*** Supplied information ***

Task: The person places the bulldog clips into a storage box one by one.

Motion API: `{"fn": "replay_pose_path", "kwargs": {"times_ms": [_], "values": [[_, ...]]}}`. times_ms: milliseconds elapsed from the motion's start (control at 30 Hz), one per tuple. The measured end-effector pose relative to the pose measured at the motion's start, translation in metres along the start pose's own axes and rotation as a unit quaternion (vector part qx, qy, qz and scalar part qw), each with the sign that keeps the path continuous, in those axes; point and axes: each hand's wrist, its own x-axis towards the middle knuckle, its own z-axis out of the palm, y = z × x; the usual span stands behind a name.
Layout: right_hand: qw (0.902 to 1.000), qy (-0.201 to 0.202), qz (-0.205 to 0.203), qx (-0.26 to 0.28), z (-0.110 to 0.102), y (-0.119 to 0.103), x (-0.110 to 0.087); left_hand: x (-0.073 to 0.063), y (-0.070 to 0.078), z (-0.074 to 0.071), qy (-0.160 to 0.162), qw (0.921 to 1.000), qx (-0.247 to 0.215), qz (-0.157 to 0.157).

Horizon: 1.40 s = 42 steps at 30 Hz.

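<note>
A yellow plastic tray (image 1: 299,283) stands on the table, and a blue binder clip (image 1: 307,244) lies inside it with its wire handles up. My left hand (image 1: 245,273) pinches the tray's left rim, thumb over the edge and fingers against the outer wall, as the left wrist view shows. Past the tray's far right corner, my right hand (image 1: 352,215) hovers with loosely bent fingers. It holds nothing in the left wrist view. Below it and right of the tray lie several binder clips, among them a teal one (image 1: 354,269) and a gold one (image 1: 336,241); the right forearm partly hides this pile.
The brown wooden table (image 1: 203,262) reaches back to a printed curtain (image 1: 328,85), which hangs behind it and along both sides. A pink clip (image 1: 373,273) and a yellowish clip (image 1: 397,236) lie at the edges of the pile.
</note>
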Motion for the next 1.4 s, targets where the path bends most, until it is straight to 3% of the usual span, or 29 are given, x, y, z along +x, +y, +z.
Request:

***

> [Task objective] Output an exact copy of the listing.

> [Response for this exercise]
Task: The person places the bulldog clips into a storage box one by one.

Motion API: `{"fn": "replay_pose_path", "kwargs": {"times_ms": [_], "values": [[_, ...]]}}`. times_ms: milliseconds elapsed from the motion's start (control at 30 Hz), one per tuple. The measured end-effector pose relative to the pose measured at the motion's start, translation in metres along the start pose's own axes and rotation as a unit quaternion (vector part qx, qy, qz and scalar part qw), each with the sign that keeps the path continuous, in those axes; point and axes: each hand's wrist, its own x-axis towards the middle knuckle, its own z-axis out of the palm, y = z × x; the usual span stands behind a name.
Layout: right_hand: qw (0.902 to 1.000), qy (-0.201 to 0.202), qz (-0.205 to 0.203), qx (-0.26 to 0.28), z (-0.110 to 0.102), y (-0.119 to 0.103), x (-0.110 to 0.087); left_hand: x (-0.073 to 0.063), y (-0.070 to 0.078), z (-0.074 to 0.071), qy (-0.160 to 0.162), qw (0.921 to 1.000), qx (-0.247 to 0.215), qz (-0.157 to 0.157).

Horizon: 1.40 s = 42 steps at 30 Hz.

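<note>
A yellow plastic tray (image 1: 299,283) stands on the table, and a blue binder clip (image 1: 307,244) lies inside it with its wire handles up. My left hand (image 1: 245,273) pinches the tray's left rim, thumb over the edge and fingers against the outer wall, as the left wrist view shows. Past the tray's far right corner, my right hand (image 1: 352,215) hovers with loosely bent fingers. It holds nothing in the left wrist view. Below it and right of the tray lie several binder clips, among them a teal one (image 1: 354,269) and a gold one (image 1: 336,241); the right forearm partly hides this pile.
The brown wooden table (image 1: 203,262) reaches back to a printed curtain (image 1: 328,85), which hangs behind it and along both sides. A pink clip (image 1: 373,273) and a yellowish clip (image 1: 397,236) lie at the edges of the pile.
</note>
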Motion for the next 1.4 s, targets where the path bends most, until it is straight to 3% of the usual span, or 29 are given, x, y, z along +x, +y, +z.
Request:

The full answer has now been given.